_Exercise brief_
Reprint all entries without any alteration.

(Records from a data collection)

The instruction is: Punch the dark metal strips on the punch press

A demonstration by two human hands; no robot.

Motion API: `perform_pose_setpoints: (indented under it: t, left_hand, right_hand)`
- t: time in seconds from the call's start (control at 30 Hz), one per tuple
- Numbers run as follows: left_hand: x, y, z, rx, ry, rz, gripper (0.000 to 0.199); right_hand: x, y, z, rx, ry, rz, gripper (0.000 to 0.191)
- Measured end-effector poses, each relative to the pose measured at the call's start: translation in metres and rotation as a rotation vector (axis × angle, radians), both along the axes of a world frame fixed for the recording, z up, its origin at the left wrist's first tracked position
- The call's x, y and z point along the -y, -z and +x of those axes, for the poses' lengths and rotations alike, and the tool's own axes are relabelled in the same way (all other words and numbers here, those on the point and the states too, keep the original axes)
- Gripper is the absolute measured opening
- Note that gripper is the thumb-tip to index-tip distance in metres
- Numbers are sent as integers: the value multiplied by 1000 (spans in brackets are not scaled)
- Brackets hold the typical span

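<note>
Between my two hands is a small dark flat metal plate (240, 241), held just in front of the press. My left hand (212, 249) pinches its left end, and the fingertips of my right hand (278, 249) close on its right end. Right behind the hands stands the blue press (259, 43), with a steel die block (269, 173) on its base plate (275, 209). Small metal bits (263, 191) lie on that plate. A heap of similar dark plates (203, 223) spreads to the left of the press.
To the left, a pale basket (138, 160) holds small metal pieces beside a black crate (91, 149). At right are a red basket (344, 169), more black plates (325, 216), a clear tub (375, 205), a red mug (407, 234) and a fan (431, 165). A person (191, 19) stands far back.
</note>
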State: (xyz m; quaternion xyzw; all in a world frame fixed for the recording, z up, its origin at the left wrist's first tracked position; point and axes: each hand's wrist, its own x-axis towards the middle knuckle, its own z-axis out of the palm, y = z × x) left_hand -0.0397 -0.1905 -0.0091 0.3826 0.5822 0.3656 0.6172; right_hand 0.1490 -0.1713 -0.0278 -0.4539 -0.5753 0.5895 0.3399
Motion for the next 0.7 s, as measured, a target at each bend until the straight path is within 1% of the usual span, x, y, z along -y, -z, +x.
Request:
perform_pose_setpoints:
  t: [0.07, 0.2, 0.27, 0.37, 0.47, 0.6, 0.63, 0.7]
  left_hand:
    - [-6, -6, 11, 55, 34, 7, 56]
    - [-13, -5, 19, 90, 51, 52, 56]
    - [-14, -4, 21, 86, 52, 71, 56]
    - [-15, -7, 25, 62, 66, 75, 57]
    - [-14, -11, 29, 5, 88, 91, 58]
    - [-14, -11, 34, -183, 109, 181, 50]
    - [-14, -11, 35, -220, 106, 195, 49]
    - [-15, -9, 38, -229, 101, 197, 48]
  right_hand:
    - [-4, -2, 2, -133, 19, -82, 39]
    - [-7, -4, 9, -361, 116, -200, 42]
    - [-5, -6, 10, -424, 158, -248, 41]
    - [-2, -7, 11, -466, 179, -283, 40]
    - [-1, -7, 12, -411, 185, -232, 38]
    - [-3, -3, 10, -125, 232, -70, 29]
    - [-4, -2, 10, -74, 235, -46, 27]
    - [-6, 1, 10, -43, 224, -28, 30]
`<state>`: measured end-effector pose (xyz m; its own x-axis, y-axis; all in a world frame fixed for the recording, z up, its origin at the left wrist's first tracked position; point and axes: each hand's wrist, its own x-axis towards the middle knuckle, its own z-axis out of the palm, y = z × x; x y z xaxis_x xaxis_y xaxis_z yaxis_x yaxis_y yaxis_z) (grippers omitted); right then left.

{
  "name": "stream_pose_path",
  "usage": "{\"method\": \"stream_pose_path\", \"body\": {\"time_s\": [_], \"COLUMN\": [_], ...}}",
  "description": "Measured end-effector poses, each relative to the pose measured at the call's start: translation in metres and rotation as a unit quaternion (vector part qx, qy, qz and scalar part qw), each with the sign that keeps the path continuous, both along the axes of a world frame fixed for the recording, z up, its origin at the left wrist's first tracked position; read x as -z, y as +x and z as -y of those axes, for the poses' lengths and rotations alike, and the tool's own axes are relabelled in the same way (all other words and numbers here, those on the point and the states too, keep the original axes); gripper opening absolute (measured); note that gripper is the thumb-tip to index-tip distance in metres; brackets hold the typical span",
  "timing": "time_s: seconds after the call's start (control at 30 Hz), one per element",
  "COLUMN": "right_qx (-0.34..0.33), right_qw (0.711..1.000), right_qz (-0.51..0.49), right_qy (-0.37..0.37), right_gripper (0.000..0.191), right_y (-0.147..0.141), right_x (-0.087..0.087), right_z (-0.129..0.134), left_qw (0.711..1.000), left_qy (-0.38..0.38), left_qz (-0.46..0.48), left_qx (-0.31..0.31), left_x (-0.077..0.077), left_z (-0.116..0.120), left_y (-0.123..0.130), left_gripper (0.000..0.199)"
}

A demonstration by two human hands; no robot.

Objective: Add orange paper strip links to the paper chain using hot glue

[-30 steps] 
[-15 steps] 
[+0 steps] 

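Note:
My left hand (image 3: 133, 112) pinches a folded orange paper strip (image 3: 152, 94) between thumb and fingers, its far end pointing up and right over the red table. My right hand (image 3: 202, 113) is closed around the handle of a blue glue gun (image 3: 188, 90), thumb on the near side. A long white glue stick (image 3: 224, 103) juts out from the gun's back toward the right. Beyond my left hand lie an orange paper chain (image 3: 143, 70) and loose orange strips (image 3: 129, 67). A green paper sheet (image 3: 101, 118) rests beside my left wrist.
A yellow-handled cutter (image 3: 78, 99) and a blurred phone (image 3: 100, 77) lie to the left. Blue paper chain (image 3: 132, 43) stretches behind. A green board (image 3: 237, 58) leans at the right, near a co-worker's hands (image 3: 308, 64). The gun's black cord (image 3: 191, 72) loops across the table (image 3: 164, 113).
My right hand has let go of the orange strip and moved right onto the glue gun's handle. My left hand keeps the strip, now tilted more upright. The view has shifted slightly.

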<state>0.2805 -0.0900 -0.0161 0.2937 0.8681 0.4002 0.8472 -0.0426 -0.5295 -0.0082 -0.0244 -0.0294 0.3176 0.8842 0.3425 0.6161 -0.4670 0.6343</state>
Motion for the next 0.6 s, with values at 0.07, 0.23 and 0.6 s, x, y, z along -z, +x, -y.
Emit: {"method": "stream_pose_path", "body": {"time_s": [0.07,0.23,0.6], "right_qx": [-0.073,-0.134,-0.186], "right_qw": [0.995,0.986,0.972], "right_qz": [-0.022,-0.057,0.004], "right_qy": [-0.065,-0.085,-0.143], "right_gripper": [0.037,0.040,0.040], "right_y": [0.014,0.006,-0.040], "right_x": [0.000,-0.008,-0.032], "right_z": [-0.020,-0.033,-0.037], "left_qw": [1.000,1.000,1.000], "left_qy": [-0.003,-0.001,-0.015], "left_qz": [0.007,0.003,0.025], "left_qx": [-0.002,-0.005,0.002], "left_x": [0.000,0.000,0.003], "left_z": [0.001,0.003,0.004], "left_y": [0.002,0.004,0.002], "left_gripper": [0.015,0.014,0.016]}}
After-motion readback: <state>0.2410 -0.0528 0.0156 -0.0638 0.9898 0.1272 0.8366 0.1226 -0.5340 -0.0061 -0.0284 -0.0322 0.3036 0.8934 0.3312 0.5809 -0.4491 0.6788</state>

_Reply_
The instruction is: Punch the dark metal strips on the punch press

A demonstration by two human hands; no robot.

Motion API: `perform_pose_setpoints: (indented under it: t, left_hand, right_hand)`
- t: time in seconds from the call's start (control at 30 Hz), one per tuple
- Numbers run as follows: left_hand: x, y, z, rx, ry, rz, gripper (0.000 to 0.199); right_hand: x, y, z, rx, ry, rz, gripper (0.000 to 0.191)
- Measured end-effector poses, each relative to the pose measured at the call's start: translation in metres and rotation as a rotation vector (axis × angle, radians), both along the axes of a world frame fixed for the recording, z up, its origin at the left wrist's first tracked position
- The call's x, y and z point along the -y, -z and +x of those axes, for the poses' lengths and rotations alike, and the tool's own axes are relabelled in the same way (all other words and numbers here, those on the point and the states too, keep the original axes)
- Gripper is the absolute measured opening
- Note that gripper is the thumb-tip to index-tip distance in metres
- Numbers are sent as integers: the value multiplied by 1000 (spans in brackets are not scaled)
- Brackets hold the typical span

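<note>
Between my two hands is a small dark flat metal plate (240, 241), held just in front of the press. My left hand (212, 249) pinches its left end, and the fingertips of my right hand (278, 249) close on its right end. Right behind the hands stands the blue press (259, 43), with a steel die block (269, 173) on its base plate (275, 209). Small metal bits (263, 191) lie on that plate. A heap of similar dark plates (203, 223) spreads to the left of the press.
To the left, a pale basket (138, 160) holds small metal pieces beside a black crate (91, 149). At right are a red basket (344, 169), more black plates (325, 216), a clear tub (375, 205), a red mug (407, 234) and a fan (431, 165). A person (191, 19) stands far back.
</note>
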State: (xyz m; quaternion xyzw; all in a world frame fixed for the recording, z up, its origin at the left wrist's first tracked position; point and axes: each hand's wrist, its own x-axis towards the middle knuckle, its own z-axis out of the palm, y = z × x) left_hand -0.0397 -0.1905 -0.0091 0.3826 0.5822 0.3656 0.6172; right_hand 0.1490 -0.1713 -0.0278 -0.4539 -0.5753 0.5895 0.3399
Motion for the next 0.7 s, as measured, a target at each bend until the straight path is within 1% of the usual span, x, y, z along -y, -z, +x.
Request:
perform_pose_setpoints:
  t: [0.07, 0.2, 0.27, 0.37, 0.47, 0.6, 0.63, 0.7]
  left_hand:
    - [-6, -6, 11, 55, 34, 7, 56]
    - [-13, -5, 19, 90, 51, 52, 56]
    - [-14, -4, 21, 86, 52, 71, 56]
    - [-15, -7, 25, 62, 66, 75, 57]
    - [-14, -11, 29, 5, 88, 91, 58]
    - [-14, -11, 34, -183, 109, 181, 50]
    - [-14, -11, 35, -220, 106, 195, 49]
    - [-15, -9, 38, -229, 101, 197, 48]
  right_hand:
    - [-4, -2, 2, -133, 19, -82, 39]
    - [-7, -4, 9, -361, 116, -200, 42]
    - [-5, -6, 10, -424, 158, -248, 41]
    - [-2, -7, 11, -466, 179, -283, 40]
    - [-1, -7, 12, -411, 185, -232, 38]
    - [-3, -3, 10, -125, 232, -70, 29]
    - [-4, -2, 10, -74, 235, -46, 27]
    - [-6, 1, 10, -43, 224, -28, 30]
`<state>`: measured end-effector pose (xyz m; its own x-axis, y-axis; all in a world frame fixed for the recording, z up, its origin at the left wrist's first tracked position; point and axes: each hand's wrist, its own x-axis towards the middle knuckle, its own z-axis out of the palm, y = z × x; x y z xaxis_x xaxis_y xaxis_z yaxis_x yaxis_y yaxis_z) (grippers omitted); right then left.

{
  "name": "stream_pose_path",
  "usage": "{\"method\": \"stream_pose_path\", \"body\": {\"time_s\": [_], \"COLUMN\": [_], ...}}",
  "description": "Measured end-effector poses, each relative to the pose measured at the call's start: translation in metres and rotation as a unit quaternion (vector part qx, qy, qz and scalar part qw), each with the sign that keeps the path continuous, both along the axes of a world frame fixed for the recording, z up, its origin at the left wrist's first tracked position; read x as -z, y as +x and z as -y of those axes, for the poses' lengths and rotations alike, and the tool's own axes are relabelled in the same way (all other words and numbers here, those on the point and the states too, keep the original axes); gripper opening absolute (measured); note that gripper is the thumb-tip to index-tip distance in metres; brackets hold the typical span",
  "timing": "time_s: seconds after the call's start (control at 30 Hz), one per element",
  "COLUMN": "right_qx (-0.34..0.33), right_qw (0.711..1.000), right_qz (-0.51..0.49), right_qy (-0.37..0.37), right_gripper (0.000..0.191), right_y (-0.147..0.141), right_x (-0.087..0.087), right_z (-0.129..0.134), left_qw (0.711..1.000), left_qy (-0.38..0.38), left_qz (-0.46..0.48), left_qx (-0.31..0.31), left_x (-0.077..0.077), left_z (-0.116..0.120), left_y (-0.123..0.130), left_gripper (0.000..0.199)"
}

A demonstration by two human hands; no robot.

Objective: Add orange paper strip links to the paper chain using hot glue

[-30 steps] 
[-15 steps] 
[+0 steps] 

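Note:
My left hand (image 3: 133, 112) pinches a folded orange paper strip (image 3: 152, 94) between thumb and fingers, its far end pointing up and right over the red table. My right hand (image 3: 202, 113) is closed around the handle of a blue glue gun (image 3: 188, 90), thumb on the near side. A long white glue stick (image 3: 224, 103) juts out from the gun's back toward the right. Beyond my left hand lie an orange paper chain (image 3: 143, 70) and loose orange strips (image 3: 129, 67). A green paper sheet (image 3: 101, 118) rests beside my left wrist.
A yellow-handled cutter (image 3: 78, 99) and a blurred phone (image 3: 100, 77) lie to the left. Blue paper chain (image 3: 132, 43) stretches behind. A green board (image 3: 237, 58) leans at the right, near a co-worker's hands (image 3: 308, 64). The gun's black cord (image 3: 191, 72) loops across the table (image 3: 164, 113).
My right hand has let go of the orange strip and moved right onto the glue gun's handle. My left hand keeps the strip, now tilted more upright. The view has shifted slightly.
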
<state>0.2805 -0.0900 -0.0161 0.2937 0.8681 0.4002 0.8472 -0.0426 -0.5295 -0.0082 -0.0244 -0.0294 0.3176 0.8842 0.3425 0.6161 -0.4670 0.6343</state>
Motion for the next 0.6 s, with values at 0.07, 0.23 and 0.6 s, x, y, z along -z, +x, -y.
Emit: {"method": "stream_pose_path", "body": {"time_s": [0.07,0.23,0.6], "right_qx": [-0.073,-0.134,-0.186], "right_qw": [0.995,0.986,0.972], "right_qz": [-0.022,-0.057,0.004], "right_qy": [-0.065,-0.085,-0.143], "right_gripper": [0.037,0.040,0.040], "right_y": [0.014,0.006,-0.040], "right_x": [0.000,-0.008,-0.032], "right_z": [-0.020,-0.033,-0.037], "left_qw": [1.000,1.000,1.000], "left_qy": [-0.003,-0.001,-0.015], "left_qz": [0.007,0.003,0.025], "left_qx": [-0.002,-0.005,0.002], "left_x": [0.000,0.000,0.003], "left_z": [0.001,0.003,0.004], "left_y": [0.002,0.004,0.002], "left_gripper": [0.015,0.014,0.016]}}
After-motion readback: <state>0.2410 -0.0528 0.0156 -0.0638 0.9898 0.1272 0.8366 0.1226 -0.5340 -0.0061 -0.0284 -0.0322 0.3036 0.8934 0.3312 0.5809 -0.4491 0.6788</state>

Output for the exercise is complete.